The patient presented again on 29 February 2024, with severe right-sided abdominal pain and shortness of breath. He was not adherent to medications. Laboratory tests showed an elevated C-reactive protein (CRP) level of 110 mg/L (normal range: 0–5 mg/L) and a white blood cell count of 18 × 10⁹/L (normal range: 4.0–11.0 × 10⁹/L), suggesting inflammation. Chest X-ray confirmed a mild right-sided pleural effusion. Compared to the previous scan, a CT angiography of the abdomen revealed no evidence of recurrent superior mesenteric vein thrombosis; the portal vein, splenic vein, and superior mesenteric artery remained patent. However, there was submucosal edema, suboptimal mucosal enhancement in the cecum, and similar findings in the ascending and transverse colon. The jejunal and ileal loops demonstrated optimal enhancement. Mild free fluid in the abdomen and stranding in the mesenteric fat persisted. Additionally, a small perinephric collection was noted near the lower pole of the left kidney. There was no intraperitoneal air.
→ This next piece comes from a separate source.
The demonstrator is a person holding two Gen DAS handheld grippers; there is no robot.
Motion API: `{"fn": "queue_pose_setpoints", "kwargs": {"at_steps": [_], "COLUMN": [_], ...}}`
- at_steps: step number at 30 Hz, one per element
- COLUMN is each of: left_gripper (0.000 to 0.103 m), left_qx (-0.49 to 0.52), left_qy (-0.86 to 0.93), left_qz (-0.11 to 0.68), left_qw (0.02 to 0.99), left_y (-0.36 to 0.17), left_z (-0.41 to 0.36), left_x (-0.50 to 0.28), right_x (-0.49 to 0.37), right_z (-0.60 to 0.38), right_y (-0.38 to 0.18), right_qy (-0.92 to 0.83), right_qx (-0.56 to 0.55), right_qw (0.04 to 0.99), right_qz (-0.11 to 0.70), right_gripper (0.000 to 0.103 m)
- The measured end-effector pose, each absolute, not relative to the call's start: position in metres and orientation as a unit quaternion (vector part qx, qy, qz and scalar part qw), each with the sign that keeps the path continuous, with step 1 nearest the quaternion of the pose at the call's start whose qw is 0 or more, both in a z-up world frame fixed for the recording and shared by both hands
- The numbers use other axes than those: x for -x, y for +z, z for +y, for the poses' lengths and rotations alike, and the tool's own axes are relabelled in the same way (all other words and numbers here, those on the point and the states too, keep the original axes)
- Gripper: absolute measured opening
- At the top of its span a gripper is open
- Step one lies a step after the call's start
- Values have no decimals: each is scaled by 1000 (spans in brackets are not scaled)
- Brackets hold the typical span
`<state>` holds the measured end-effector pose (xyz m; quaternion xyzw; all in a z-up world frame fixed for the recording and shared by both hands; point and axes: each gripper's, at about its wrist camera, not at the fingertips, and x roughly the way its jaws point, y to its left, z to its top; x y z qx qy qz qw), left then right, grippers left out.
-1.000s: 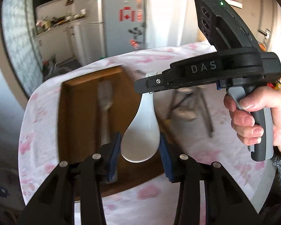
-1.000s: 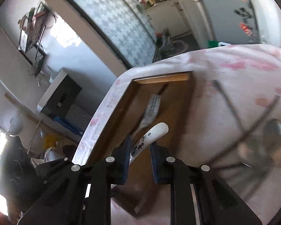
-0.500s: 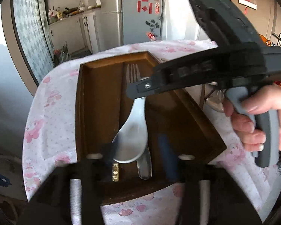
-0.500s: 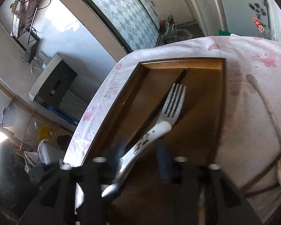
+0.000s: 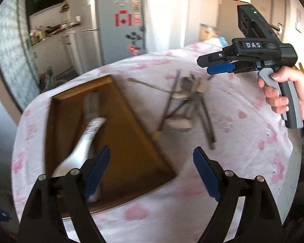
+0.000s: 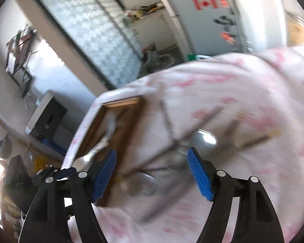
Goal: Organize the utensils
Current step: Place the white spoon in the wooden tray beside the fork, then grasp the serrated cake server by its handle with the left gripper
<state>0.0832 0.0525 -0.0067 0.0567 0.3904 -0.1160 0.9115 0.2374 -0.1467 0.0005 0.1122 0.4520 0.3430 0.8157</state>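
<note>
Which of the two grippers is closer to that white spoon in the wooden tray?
Left. The left gripper hangs right by the white spoon, one finger over its bowl. The right gripper is off over the utensil pile beside the tray.

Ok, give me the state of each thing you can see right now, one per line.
Left gripper: open, holding nothing.
Right gripper: open, holding nothing.
White spoon: lying in the tray.
Tray: on the table, holds utensils.
Utensil pile: loose on the tablecloth.
</note>
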Motion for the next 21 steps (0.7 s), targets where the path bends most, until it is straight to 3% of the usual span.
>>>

Initially, the patient had piperacillin/tazobactam based on clinical suspicion of infection, but cultures returned negative. On 1 March 2024, biopsy and electron microscopy findings showed subcapsular cortical tissue containing two glomeruli without crescent formation. The glomerular basement membranes were regularly thick and structurally normal, with no evidence of splicing or lamellation. Significant podocyte foot process effacement was noted, but no specific osmiophilic deposits or fibrils were observed. These findings were consistent with a diagnosis of primary podocytopathy of the minimal change type without indications of immune complex or complement-mediated glomerulonephritis. Following these results, the patient’s condition gradually improved. He was discharged on his previous treatment regimen and chose to follow-up in his home country.

Discussion

Minimal change disease represents 70–90% of nephrotic syndrome cases in children over the age of 1 year establishing it as one of the leading causes of idiopathic nephrotic syndrome in this population [8, 9]. On the other hand, it is significantly less common in the older population, accounting for only 10–15% of primary nephrotic syndrome in adults [8, 9].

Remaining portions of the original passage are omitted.